Ia mencontohkan, untuk kasus teror, seperti bom, pihak kepolisian akan dengan sangat mudah segara menangkap pelaku.
Sedangkan, sampai saat ini pelaku penyiraman air keras terhadap Novel Baswedan belum juga terungkap.
"Kalau ada Bom molotov pagi, sore ditangkap pelakunya. Tapi (kasus) Novel Baswedan sudah dua tahun lebih tidak diketahui siapa tersangka," ujarnya.
Ia pun menyinggung dugaan kematian ratusan petugas KPPS yang meninggal dalam waktu relatif dekat.
Menurutnya, seharusnya pemerintah langsung melakukan otopsi untuk mengungkap penyebab kematian mereka.
"Ada ibu negara yang meninggal, semua televisi pagi, siang, sore, dan malam memberitakan. Sedangkan, 700 orang lebih KPPS meninggal dalam waktu relatif sama tidak ada pemberitaan berita duka dari kelapa negara," kata Abdullah.
"Bahkan, Menteri Kesehatan melarang untuk otopsi," tambahnya.
Untuk itulah, ia berinisiatif menjadi penggerak massa guna memberikan dukungan moral kepada Mahkamah Konstitusi (MK) demi penegakan hukum yang adil.
Mantan ketua umum Pengurus Besar Himpunan Mahasiswa Islam (PB HMI) ini pun menyebut hakim sebagai wakil Tuhan di dunia sehingga harus bersikap adil dalam mengambil keputusan sesuai fakta yang ada.
"Kami ingin ketuk hati Ketua MK yang menggunakan ayat Alquran saat pidato pelantikan supaya dilaksanakan," ucapnya.

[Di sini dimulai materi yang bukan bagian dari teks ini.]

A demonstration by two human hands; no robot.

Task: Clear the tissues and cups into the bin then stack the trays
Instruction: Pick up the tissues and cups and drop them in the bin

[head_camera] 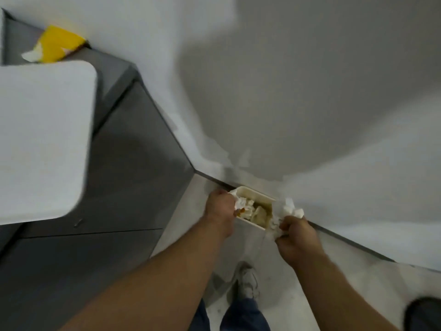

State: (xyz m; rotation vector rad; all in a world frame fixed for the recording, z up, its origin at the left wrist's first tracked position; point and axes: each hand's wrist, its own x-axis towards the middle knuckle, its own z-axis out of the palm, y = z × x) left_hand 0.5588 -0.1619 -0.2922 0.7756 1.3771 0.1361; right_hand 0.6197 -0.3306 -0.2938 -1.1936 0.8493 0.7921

"Bila tidak, murka Allah bagi orang yang mengatakan tapi tidak melaksanakan," tambahnya.
Klaim 2 Ribu Orang
Sejak pagi, massa dari berbagai elemen mulai berdatangan di sekitar kawasan patung kuda yang terletak di Jalan Medan Merdeka Barat, Gambir, Jakarta Pusat.
Mereka datang untuk mengawal sidang pertama gugatan Pilres 2019 atau Perselisihan Hasil Pemilihan Umum (PHPU) di Gedung Mahkamah Konstitusi (MK).
Abdullah Hehamahua selaku koordinator aksi menyebut, hari ini akan ada sekira 2.000 orang yang hadir untuk menggelar aksi di kawasan patung kuda.